Provided data START

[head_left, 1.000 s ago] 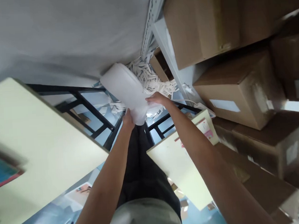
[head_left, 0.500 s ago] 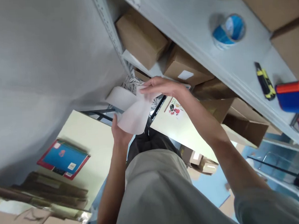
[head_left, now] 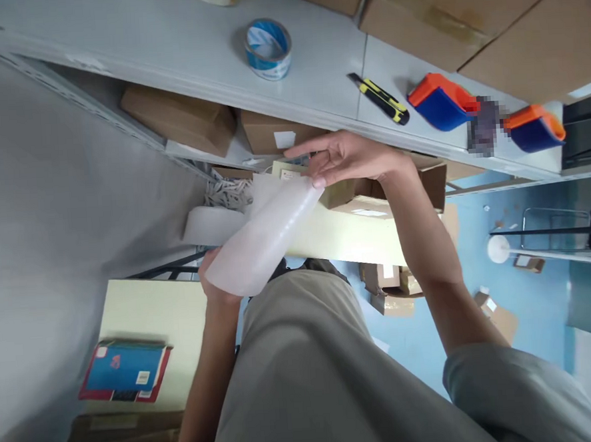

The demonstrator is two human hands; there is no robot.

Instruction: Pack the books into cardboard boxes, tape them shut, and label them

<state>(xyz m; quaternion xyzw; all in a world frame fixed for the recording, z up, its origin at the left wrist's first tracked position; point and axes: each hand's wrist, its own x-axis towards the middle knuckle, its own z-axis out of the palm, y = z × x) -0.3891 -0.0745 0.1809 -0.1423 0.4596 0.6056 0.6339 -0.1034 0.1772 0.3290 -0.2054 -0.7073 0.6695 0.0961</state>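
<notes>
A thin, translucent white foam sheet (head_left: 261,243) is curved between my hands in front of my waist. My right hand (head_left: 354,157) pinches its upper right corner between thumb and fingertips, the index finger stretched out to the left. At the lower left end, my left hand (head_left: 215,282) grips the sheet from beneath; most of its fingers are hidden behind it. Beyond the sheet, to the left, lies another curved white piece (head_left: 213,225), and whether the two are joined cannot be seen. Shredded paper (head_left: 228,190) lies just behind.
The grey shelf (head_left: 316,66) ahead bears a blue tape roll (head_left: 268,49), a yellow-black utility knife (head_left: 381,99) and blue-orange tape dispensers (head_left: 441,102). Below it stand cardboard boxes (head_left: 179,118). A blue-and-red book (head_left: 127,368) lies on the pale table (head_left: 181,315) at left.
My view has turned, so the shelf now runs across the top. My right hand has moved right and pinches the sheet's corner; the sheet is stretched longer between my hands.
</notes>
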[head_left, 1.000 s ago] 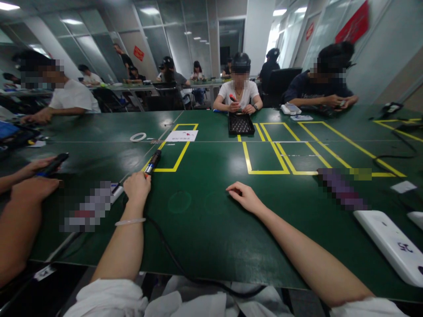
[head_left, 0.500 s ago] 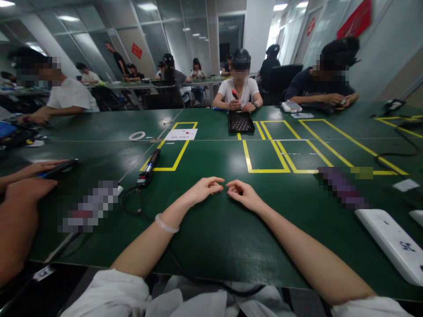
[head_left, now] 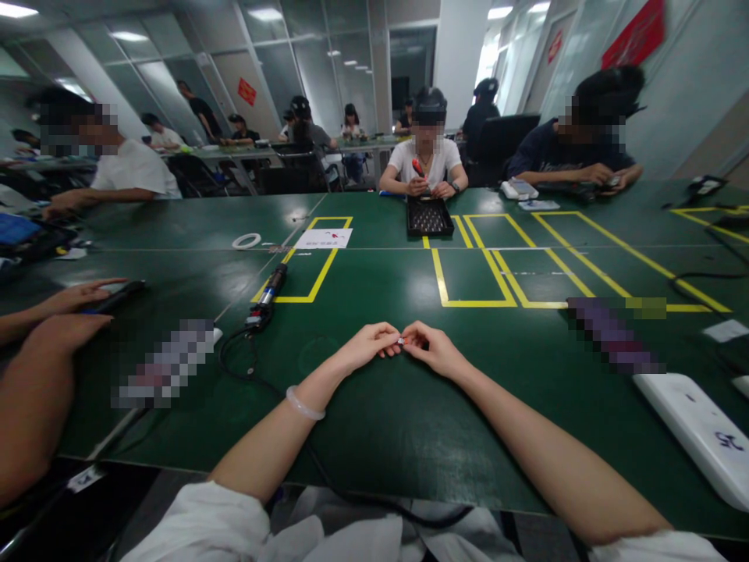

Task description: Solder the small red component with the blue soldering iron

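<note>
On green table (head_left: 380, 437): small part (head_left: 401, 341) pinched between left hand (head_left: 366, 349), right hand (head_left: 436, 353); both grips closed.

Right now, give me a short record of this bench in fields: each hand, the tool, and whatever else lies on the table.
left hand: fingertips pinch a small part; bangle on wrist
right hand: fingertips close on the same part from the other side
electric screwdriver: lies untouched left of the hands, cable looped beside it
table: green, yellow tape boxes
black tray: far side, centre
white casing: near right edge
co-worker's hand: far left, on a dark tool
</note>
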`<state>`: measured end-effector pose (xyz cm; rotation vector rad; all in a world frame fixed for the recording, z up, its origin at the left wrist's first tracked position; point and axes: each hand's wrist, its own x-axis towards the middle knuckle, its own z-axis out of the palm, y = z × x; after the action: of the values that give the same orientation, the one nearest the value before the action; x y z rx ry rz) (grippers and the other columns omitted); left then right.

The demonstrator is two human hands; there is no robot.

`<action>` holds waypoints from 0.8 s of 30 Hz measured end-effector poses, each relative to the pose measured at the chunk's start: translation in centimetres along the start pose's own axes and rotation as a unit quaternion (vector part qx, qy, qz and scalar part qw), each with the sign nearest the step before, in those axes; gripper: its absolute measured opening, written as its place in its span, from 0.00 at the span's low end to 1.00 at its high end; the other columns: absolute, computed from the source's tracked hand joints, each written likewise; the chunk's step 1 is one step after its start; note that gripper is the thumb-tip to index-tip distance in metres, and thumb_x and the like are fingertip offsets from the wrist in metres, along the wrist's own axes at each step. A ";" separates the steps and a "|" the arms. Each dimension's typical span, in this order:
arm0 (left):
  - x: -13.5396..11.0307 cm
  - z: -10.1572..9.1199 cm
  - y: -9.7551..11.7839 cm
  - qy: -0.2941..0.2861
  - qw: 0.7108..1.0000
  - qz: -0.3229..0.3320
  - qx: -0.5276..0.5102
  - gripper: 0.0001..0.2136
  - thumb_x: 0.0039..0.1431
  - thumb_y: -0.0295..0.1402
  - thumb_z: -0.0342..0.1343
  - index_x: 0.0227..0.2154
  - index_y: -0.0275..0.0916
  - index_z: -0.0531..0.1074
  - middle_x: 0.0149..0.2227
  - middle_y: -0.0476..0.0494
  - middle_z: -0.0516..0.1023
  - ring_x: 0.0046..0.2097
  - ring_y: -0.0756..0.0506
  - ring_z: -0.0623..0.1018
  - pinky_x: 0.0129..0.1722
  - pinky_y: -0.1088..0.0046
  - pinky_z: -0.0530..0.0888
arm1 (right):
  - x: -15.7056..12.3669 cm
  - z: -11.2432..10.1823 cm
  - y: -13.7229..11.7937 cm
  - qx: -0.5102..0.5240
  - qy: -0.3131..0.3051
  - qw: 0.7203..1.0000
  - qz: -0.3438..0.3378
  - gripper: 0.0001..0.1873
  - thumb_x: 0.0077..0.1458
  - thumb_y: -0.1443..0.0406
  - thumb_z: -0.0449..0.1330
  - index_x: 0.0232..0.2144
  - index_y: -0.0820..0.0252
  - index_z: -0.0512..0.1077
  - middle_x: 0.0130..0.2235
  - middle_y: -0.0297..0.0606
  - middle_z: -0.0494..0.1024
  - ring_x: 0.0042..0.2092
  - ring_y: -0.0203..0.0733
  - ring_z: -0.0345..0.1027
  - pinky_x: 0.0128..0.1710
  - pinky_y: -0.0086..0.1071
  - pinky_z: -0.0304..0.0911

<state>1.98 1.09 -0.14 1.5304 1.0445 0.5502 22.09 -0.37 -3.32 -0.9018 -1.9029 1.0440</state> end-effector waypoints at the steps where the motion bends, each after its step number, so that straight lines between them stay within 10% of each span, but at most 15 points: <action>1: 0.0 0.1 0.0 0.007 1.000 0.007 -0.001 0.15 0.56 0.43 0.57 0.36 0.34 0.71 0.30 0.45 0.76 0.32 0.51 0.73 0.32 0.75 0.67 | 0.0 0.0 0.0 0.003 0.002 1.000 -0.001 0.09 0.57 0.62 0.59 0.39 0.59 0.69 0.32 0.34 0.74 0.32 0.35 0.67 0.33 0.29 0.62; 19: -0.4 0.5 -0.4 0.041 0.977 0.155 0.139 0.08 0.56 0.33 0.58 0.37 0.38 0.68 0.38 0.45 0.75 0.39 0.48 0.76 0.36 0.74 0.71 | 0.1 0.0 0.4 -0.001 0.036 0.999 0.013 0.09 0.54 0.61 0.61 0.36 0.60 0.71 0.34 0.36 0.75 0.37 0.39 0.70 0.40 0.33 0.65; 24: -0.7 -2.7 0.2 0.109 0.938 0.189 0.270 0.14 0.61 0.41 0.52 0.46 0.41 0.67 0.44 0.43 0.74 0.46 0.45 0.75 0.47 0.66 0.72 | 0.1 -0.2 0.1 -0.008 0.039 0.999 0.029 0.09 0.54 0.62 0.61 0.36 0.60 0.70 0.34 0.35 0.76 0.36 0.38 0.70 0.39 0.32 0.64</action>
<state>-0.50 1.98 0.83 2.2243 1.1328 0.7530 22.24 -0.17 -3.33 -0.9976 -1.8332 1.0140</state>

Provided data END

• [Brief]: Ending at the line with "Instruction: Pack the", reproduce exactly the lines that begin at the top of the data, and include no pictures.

• [Answer box]:
[head_left, 1.000 s ago] 
[head_left, 0.500 s ago] 
[head_left, now] 

The demonstrator is two human hands; there is no robot.

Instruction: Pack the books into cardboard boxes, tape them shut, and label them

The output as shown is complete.